L19: Pathophysiology of heart failure Flashcards
What is heart failure?
Inability of the heart to meet the demands of the body
What do we mean by ‘demands of the body’?
Deliver a blood volume that allows body tissue to function as required
What is the official definition of heart failure?
Clinical syndrome of reduced cardiac output, tissue hypoperfusion, increased pulmonary pressure and tissue congestion
What enables the heart to work as an effective pump? What happens if these change?
Valves–> unidirectional, prevent backflow
Chamber size–> sufficient room for blood
Functioning muscle–> need muscle to contract to eject the blood
Changes can potentially lead to impaired cardaic function
What are the causes (aetiology) of heart disease?
1- Most common–> ischaemic heart disease (starvation of O2)
–> Myocardial dysfunction–> scarring–> fibrosis, remodelling of muscles
2- Hypertension ↑afterload–> pump against higher pressure, more difficult, and increased risk of athersclerosis
3- Arrhythmias–> heart contracting randomly, affects filling and emptying of chambers
4- Aortic stenosis–> difficult to pump blood out of the heart
5- Other valvular dysfunction or other myocardial structural diseases
6- Cardiomyopathies –> disease of the heart–> dilated, hypertrophic, restrictive
7- Pericardial disease–> disease of the pericardium –> prevents the heart from being able to relax and fill properly
8- Grossly elevated demand on CO–> severe anaemia, thyrotoxicosis, sepsis
Why is it important to identify the cause of heart failure?
Need to treat the cause
Prevent it happening again
How is cardiac function measured?
Cardiac output is measured CO= SV x HR CO--> volume delivered per minute SV--> volume ejected by ventricle each beat HR--> number of beats per minute
What is the ejection fraction? What does it show?

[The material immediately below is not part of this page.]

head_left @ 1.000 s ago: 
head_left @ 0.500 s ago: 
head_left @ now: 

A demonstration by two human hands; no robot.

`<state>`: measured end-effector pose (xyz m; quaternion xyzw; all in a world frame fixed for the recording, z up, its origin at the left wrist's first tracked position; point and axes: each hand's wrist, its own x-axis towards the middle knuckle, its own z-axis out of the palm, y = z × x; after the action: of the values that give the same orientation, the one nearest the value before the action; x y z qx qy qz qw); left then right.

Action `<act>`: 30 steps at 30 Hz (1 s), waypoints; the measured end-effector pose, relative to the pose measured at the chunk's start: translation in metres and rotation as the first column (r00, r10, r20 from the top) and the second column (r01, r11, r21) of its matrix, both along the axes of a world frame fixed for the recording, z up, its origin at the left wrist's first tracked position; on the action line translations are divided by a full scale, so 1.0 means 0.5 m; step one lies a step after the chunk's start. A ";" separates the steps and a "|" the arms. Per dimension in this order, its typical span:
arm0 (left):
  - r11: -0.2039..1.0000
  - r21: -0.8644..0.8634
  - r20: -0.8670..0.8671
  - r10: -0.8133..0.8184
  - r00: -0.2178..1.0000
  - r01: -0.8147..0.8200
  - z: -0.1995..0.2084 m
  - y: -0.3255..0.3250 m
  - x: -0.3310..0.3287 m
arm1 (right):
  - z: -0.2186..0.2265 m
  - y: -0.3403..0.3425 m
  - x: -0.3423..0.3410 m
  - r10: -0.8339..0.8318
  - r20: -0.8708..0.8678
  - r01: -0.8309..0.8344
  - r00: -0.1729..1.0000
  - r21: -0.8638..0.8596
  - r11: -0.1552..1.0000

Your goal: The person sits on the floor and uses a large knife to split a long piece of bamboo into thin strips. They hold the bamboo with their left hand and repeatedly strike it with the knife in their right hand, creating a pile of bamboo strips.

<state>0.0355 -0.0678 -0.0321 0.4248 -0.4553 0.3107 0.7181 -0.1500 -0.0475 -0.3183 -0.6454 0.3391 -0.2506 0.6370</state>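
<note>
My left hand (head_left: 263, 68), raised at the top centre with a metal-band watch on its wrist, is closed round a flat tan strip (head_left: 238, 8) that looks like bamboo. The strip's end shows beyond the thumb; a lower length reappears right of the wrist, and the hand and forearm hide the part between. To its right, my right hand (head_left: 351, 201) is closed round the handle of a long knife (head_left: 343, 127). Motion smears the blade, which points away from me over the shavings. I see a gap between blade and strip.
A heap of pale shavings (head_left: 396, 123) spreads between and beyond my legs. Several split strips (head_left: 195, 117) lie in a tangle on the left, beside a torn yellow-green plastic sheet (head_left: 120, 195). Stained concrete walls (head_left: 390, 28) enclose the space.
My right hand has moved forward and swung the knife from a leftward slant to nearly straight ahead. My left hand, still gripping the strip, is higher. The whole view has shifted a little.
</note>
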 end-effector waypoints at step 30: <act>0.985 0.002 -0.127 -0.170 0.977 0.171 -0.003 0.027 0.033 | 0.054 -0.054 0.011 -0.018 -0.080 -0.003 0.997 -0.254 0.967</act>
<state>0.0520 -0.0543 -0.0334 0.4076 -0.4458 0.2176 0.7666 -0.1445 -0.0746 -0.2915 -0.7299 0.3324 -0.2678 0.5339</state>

Percentage of blood ejected from the heart
Amount of blood ejected from ventricle each beat (SV)/ amount of blood in the ventricle at the end of diastole (EDV)
How well the heart is functioning
What influences the stroke volume?
Pre-load–> volume in the ventricles at the end of diastole–> stretch of the ventricles
After-load–> what the heart is having to pump against –> total peripheral resistance
Myocardial contractility–> ability of the heart to contract
What happens when the pre-load is increased in a normal healthy heart?
Increase the preload, increased the force of contraction
Frank-Starlings law –> more the heart fills= harder the heart contracts
Up to a point
More ventricular distension during diastole= greater volume ejected during systole
Why does an increase in pre-load result in an increase in contraction?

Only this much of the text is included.